Svenja Schulze zur Debatte um das Schulgesetz

Bußgeld für Schulschwänzer ist keine Lösung
"Der Vorschlag eines Bußgeldes für 14-jährige Schülerinnen und Schüler zeigt, wie hilflos die CDU/FDP-Landesregierung und ihre Schulministerin Sommer gegenüber den Herausforderungen im Schulbereich sind", erklärt die münsteraner Landtagsabgeordnete Svenja Schulze (SPD). Mehr Druck vom Staat helfe nicht nachhaltig und sei der falsche Ansatz, so die Sozialdemokratin. "Was wir brauchen ist eine Ursachenbekämpfung", stellt Schulze fest.

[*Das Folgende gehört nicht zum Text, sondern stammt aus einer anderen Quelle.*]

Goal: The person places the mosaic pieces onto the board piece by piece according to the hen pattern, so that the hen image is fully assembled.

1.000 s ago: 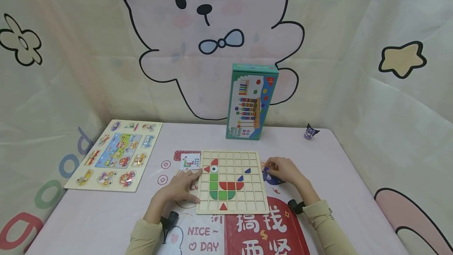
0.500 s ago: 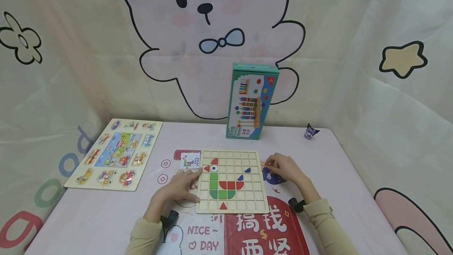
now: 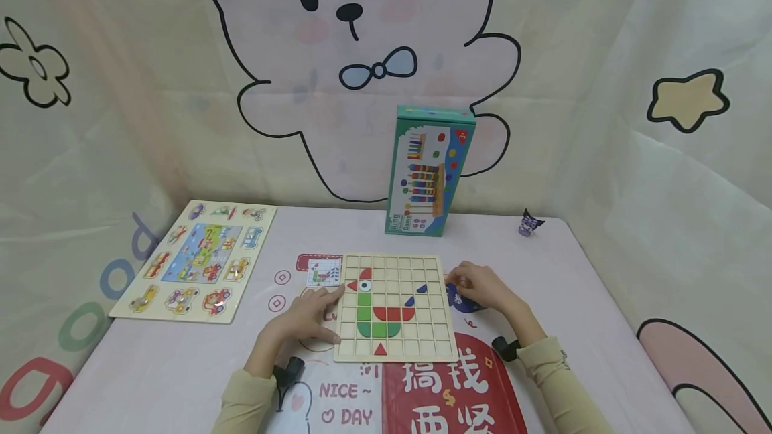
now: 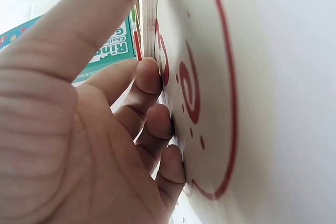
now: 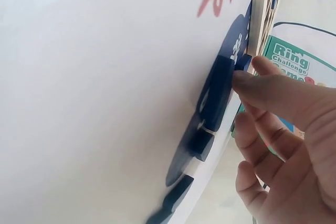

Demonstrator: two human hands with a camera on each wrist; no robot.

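Observation:
A square wooden grid board [image 3: 431, 347] lies mid-table, with red, green and blue pieces set in a bird-like figure. At its left edge, my left hand [image 3: 306, 317] rests with thumb and index finger spread against the side; in the left wrist view the other fingers [image 4: 170, 166] curl loosely on the table. Just off the right edge, my right hand [image 3: 482, 284] pinches a small dark blue block [image 5: 244, 62] between thumb and index finger. Several more dark blue blocks [image 5: 218, 95] lie on the table below it. My hand partly hides them in the head view.
A small pattern card [image 3: 324, 272] lies at the board's upper left. To the far left is a picture puzzle board [image 3: 135, 313]. A green ring game box [image 3: 428, 173] stands at the back, and a purple wrapped candy [image 3: 530, 224] lies at the back right.
My right hand has shifted slightly left, its fingertips now at the board's right edge. My left hand keeps its place, and the pieces on the board look the same.

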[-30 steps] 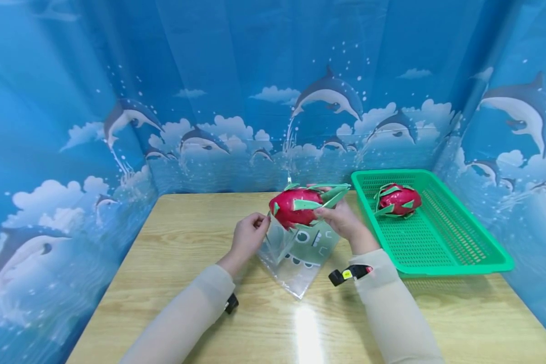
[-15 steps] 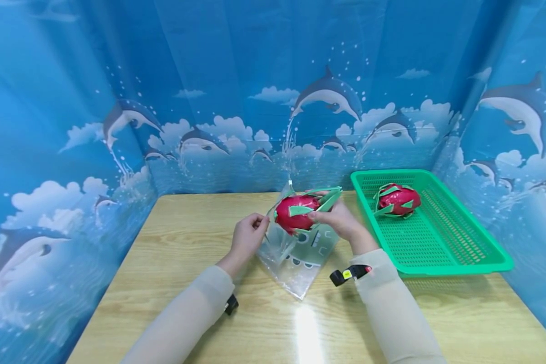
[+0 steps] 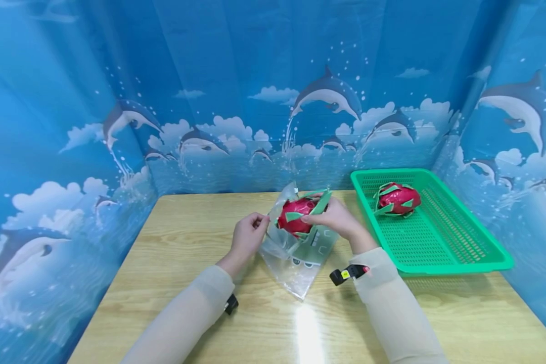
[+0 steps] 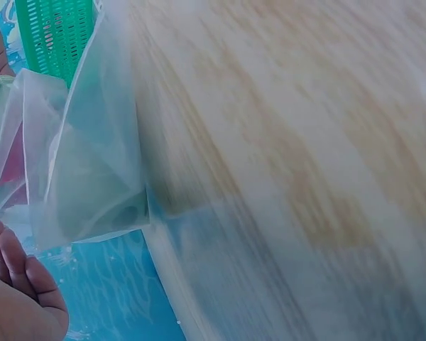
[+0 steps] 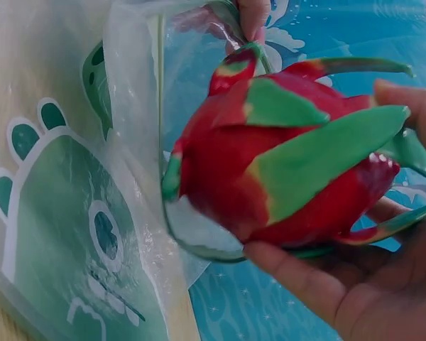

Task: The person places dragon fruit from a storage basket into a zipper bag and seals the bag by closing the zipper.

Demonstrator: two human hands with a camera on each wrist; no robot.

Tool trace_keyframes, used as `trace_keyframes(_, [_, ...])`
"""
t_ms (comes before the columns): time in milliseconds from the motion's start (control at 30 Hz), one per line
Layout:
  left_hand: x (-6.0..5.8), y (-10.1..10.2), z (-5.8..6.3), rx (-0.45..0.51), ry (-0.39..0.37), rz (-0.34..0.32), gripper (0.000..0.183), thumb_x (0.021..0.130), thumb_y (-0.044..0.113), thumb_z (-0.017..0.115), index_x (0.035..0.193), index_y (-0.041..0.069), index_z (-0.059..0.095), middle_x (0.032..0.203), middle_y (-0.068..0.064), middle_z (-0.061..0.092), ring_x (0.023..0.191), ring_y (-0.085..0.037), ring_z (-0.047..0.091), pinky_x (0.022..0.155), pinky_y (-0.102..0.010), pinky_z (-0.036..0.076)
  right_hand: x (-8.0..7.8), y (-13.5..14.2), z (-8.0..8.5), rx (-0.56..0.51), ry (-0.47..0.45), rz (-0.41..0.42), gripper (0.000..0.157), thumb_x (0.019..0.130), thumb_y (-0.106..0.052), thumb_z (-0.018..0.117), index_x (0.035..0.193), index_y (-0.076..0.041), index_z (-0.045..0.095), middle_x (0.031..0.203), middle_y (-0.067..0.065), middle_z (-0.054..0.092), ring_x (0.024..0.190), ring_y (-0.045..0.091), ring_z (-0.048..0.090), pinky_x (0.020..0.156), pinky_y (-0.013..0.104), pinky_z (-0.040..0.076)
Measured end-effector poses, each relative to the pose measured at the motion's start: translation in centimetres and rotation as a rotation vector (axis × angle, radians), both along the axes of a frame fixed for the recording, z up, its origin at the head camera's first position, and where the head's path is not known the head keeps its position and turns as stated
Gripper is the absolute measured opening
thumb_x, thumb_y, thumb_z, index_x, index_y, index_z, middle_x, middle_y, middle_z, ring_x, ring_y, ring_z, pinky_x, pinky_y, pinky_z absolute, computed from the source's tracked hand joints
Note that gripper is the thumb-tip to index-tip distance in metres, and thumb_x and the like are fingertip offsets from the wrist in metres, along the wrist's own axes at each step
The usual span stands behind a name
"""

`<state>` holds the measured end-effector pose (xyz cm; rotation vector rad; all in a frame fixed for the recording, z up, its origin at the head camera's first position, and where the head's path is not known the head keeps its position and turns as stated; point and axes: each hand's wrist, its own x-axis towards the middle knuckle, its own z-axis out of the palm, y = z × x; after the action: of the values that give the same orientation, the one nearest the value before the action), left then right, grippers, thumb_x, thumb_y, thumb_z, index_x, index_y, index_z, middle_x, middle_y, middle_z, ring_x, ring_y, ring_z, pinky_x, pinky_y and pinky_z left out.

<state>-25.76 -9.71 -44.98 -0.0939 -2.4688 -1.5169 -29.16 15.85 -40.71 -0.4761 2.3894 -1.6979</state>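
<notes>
My right hand (image 3: pixel 338 220) grips a red dragon fruit (image 3: pixel 294 215) with green scales, its leafy end toward the palm. In the right wrist view the blunt end of the dragon fruit (image 5: pixel 227 163) sits at the mouth of a clear plastic bag (image 5: pixel 138 92) printed with a green cartoon face. With thumb and fingers my left hand (image 3: pixel 250 233) pinches the edge of the bag (image 3: pixel 291 275), left of the fruit. Only curled fingers of the left hand (image 4: pixel 21 284) show in the left wrist view, beside the translucent bag (image 4: pixel 92 163).
A green plastic basket (image 3: pixel 459 265) stands at the right of the wooden table (image 3: pixel 173 263). Inside it lies a second dragon fruit (image 3: pixel 398 199). Blue dolphin-print curtains (image 3: pixel 236 76) enclose the table at the back and both sides.
My right hand has moved a little left and down, carrying the dragon fruit into the bag's mouth. The bag's film now stands up around the fruit's far side. My left hand stays in place.
</notes>
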Motion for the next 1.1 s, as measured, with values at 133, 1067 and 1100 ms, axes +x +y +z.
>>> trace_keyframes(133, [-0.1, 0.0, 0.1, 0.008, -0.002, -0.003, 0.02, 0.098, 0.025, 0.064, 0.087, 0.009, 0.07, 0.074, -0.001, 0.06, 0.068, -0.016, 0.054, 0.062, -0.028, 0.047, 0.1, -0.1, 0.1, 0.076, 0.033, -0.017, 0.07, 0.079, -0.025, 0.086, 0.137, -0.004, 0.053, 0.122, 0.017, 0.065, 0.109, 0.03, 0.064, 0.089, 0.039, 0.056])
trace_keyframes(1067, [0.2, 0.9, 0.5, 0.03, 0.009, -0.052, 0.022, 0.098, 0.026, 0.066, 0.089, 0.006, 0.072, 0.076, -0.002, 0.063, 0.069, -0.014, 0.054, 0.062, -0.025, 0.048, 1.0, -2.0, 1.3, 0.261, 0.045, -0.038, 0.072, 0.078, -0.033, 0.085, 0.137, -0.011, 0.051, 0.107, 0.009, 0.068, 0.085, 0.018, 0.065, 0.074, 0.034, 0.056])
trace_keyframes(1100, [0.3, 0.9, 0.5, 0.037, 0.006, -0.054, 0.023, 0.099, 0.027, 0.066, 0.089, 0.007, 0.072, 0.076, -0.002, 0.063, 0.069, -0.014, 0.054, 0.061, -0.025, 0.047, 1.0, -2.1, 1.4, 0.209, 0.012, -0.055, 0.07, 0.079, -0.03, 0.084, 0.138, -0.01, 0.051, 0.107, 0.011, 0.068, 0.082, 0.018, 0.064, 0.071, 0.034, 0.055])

Die "Null-Bock-Mentalität" und das Schulschwänzen, so die Politikerin, sei die Antwort junger Menschen, die keine Perspektive haben. Das schwarz-gelbe Schulgesetz verstärke aber Benachteiligungen junger Menschen statt sie abzubauen. "Verpflichtende Grundschulempfehlung, Aufhebung der Schulbezirke und mangelnde Durchlässigkeit der Schulformen nehmen gerade den Kindern die Chancen, die aus einer schwierigen Situation starten", ist sich Schulze sicher. Das Bußgeld für Schulschwänzer kann sie deshalb auch nur als konzeptionslosen Aktionismus verurteilen.